* Problem details *
Could the listing below be reproduced exactly, minus its pictures?

—————

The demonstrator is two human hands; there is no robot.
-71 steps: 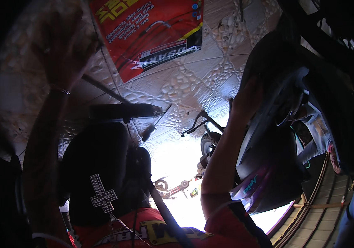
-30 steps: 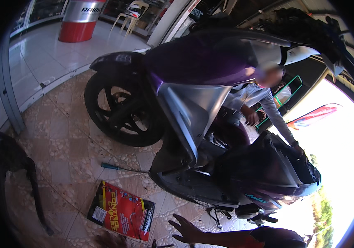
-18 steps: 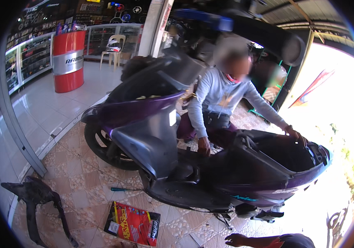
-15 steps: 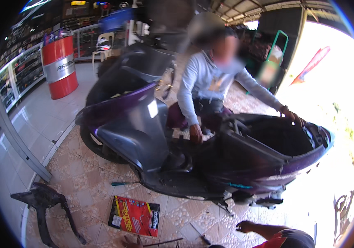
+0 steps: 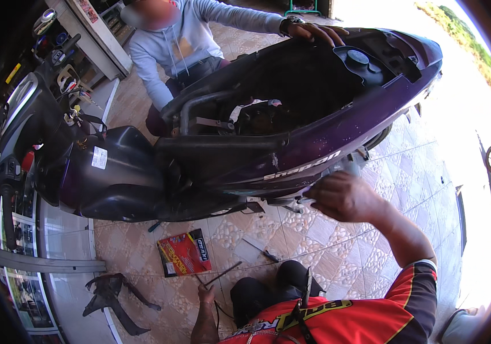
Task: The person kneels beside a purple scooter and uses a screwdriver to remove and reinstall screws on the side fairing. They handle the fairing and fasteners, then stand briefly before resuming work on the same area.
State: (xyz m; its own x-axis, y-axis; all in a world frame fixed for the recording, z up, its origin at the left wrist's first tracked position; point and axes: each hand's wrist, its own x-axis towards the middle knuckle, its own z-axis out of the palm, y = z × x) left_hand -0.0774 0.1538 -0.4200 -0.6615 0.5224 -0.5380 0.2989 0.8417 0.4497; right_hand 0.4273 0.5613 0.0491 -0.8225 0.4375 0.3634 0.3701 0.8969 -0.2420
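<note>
A dark purple and black scooter stands across the view with its seat compartment uncovered. My right hand is raised at the lower edge of its side panel, the fingers curled together; whatever they pinch, if anything, is hidden. Low down, my left hand is closed around a thin black cable, whose straight stiff end points up to the right while a loose curve hangs behind the hand. Just beyond lies a red and black flat package. A screwdriver rests on the tiles to its right.
Across the scooter a co-worker in a grey hoodie rests a hand on its rear rim. A black plastic trim piece lies on the floor at lower left, near a metal door track. Another tool handle shows beside the scooter.
My view has swung down and closer to the scooter. My right hand has come up to the side panel. The left hand with the cable now shows more fully.
</note>
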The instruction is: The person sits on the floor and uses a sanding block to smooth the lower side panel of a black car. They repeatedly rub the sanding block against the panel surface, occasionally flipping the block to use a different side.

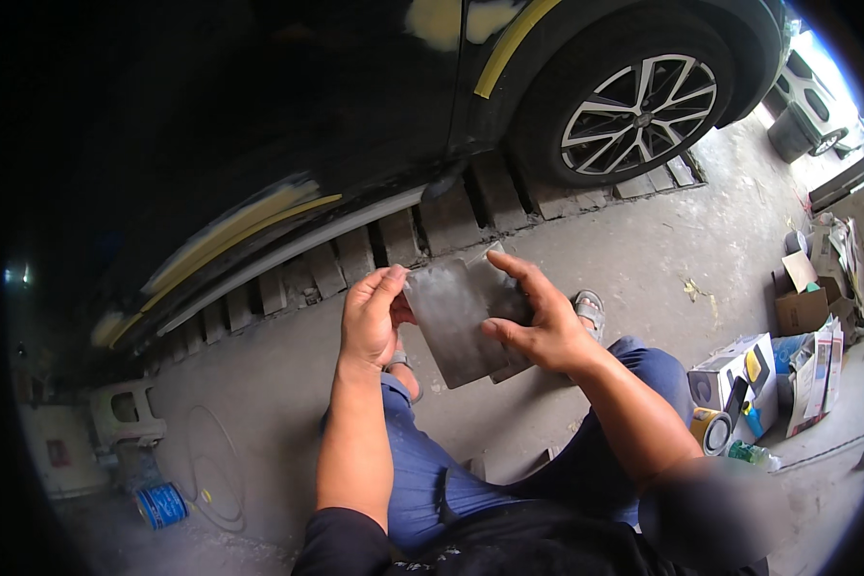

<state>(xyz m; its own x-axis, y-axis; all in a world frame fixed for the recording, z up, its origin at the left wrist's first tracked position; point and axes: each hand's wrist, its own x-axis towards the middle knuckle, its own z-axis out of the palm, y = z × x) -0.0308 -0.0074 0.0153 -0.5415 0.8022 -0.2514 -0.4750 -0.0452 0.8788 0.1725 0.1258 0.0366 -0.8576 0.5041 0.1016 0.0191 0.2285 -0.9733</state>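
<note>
My left hand (372,314) pinches the upper left edge of a grey, smudged sheet (444,322), perhaps sandpaper, held above my lap. My right hand (545,326) grips its right side, thumb across the front and index finger at the top edge; the sheet looks folded or layered there. Beyond it stands a black car (259,115) with yellow tape (226,240) and pale filler patches on its lower panel and along the wheel arch near the wheel (640,119).
A slatted grate (490,192) runs under the car. At right are cardboard boxes (799,305), a white box (730,370), cans and papers; at left, a blue can (160,505), a hose (206,466) and a white panel (127,401). My sandaled feet (588,310) rest on concrete.
</note>
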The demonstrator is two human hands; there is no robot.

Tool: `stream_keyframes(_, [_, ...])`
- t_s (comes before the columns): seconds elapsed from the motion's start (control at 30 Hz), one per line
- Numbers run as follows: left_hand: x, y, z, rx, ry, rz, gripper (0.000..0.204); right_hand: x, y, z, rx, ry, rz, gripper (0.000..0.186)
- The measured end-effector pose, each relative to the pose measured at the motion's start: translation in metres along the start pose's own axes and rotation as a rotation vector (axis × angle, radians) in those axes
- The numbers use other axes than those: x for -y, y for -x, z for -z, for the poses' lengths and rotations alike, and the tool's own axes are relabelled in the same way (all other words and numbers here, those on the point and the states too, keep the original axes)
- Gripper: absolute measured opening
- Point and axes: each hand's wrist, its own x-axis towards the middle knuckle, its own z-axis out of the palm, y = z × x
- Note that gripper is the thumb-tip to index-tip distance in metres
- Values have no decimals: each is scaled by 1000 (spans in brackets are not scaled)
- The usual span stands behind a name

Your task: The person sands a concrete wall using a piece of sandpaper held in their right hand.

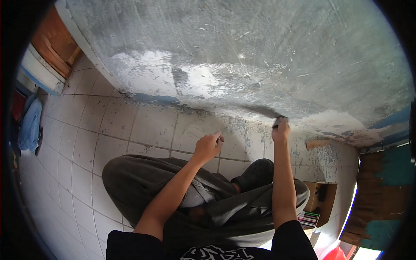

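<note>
In front of me is a grey, patchily painted wall point(242, 73) with scraped white areas low down. My right hand point(282, 130) is closed around a small dark scraper point(281, 119) at the foot of this wall, where a dark shadow falls to its left. Only part of the tool shows, and its blade is hard to make out. My left hand point(209, 146) hovers over the floor above my bent leg. Its fingers are curled in, with nothing seen in them. Bluish-grey paint flakes point(323, 160) lie scattered on the tiles to the right.
White floor tiles point(82, 173) stretch along the wall. A flat brown piece point(318, 144) lies near the wall at right. By my right knee stands an open cardboard box point(328, 203) with items inside. A blue plastic bag point(30, 125) is at far left. Weathered boards point(377, 195) stand at right.
</note>
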Motion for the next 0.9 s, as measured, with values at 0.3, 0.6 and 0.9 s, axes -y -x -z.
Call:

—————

* Response to this exercise *
The demonstrator is two human hands; there is no robot.
-71 steps: 
-30 steps: 
-18 steps: 
-15 steps: 
+0 steps: 
Task: The person kneels beside a purple scooter and uses a screwdriver to remove and reinstall screws on the side fairing. They handle the fairing and fasteners, then stand briefly before resuming work on the same area.
State: (xyz m; its own x-axis, y-axis; all in a world frame fixed for the recording, z up, its origin at the left wrist's first tracked position; point and axes: each hand's wrist, its own x-axis towards the middle knuckle, its own z-axis out of the palm, y = z × x) left_hand -0.0774 0.1538 -0.4200 -0.6615 0.5224 -0.5380 0.2989 0.8417 0.4497; right_hand 0.4273 0.5613 0.0491 -0.8225 0.4375 0.3634 0.3701 0.8969 -0.2420
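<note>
A dark purple and black scooter stands across the view with its seat compartment uncovered. My right hand is raised at the lower edge of its side panel, the fingers curled together; whatever they pinch, if anything, is hidden. Low down, my left hand is closed around a thin black cable, whose straight stiff end points up to the right while a loose curve hangs behind the hand. Just beyond lies a red and black flat package. A screwdriver rests on the tiles to its right.
Across the scooter a co-worker in a grey hoodie rests a hand on its rear rim. A black plastic trim piece lies on the floor at lower left, near a metal door track. Another tool handle shows beside the scooter.
My view has swung down and closer to the scooter. My right hand has come up to the side panel. The left hand with the cable now shows more fully.
</note>
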The instruction is: The person sits on the floor and uses a sanding block to smooth the lower side panel of a black car. They repeatedly rub the sanding block against the panel surface, occasionally flipping the block to use a different side.


<state>(xyz m; its own x-axis, y-axis; all in a world frame fixed for the recording, z up, its origin at the left wrist's first tracked position; point and axes: each hand's wrist, its own x-axis towards the middle knuckle, its own z-axis out of the palm, y = z × x) -0.0308 -0.0074 0.0153 -0.5415 0.8022 -0.2514 -0.4750 -0.0452 0.8788 0.1725 0.1258 0.0366 -0.8576 0.5041 0.1016 0.0191 0.2285 -0.9733</state>
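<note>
My left hand (372,314) pinches the upper left edge of a grey, smudged sheet (444,322), perhaps sandpaper, held above my lap. My right hand (545,326) grips its right side, thumb across the front and index finger at the top edge; the sheet looks folded or layered there. Beyond it stands a black car (259,115) with yellow tape (226,240) and pale filler patches on its lower panel and along the wheel arch near the wheel (640,119).
A slatted grate (490,192) runs under the car. At right are cardboard boxes (799,305), a white box (730,370), cans and papers; at left, a blue can (160,505), a hose (206,466) and a white panel (127,401). My sandaled feet (588,310) rest on concrete.
</note>
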The demonstrator is two human hands; there is no robot.

Tool: `stream_keyframes(_, [_, ...])`
- t_s (comes before the columns): seconds elapsed from the motion's start (control at 30 Hz), one per line
- Numbers run as follows: left_hand: x, y, z, rx, ry, rz, gripper (0.000..0.204); right_hand: x, y, z, rx, ry, rz, gripper (0.000..0.186)
- The measured end-effector pose, each relative to the pose measured at the motion's start: translation in metres along the start pose's own axes and rotation as a rotation vector (axis × angle, radians) in those axes
- The numbers use other axes than those: x for -y, y for -x, z for -z, for the poses' lengths and rotations alike, and the tool's own axes are relabelled in the same way (all other words and numbers here, those on the point and the states too, keep the original axes)
- Gripper: absolute measured opening
- Point and axes: each hand's wrist, its own x-axis towards the middle knuckle, its own z-axis out of the palm, y = z × x
- Note that gripper is the thumb-tip to index-tip distance in metres
- Values have no decimals: each is scaled by 1000 (spans in brackets are not scaled)
- The usual span stands behind a name

Your task: The person sands a concrete wall using a piece of sandpaper held in their right hand.


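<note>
In front of me is a grey, patchily painted wall point(242, 73) with scraped white areas low down. My right hand point(282, 130) is closed around a small dark scraper point(281, 119) at the foot of this wall, where a dark shadow falls to its left. Only part of the tool shows, and its blade is hard to make out. My left hand point(209, 146) hovers over the floor above my bent leg. Its fingers are curled in, with nothing seen in them. Bluish-grey paint flakes point(323, 160) lie scattered on the tiles to the right.
White floor tiles point(82, 173) stretch along the wall. A flat brown piece point(318, 144) lies near the wall at right. By my right knee stands an open cardboard box point(328, 203) with items inside. A blue plastic bag point(30, 125) is at far left. Weathered boards point(377, 195) stand at right.
</note>
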Motion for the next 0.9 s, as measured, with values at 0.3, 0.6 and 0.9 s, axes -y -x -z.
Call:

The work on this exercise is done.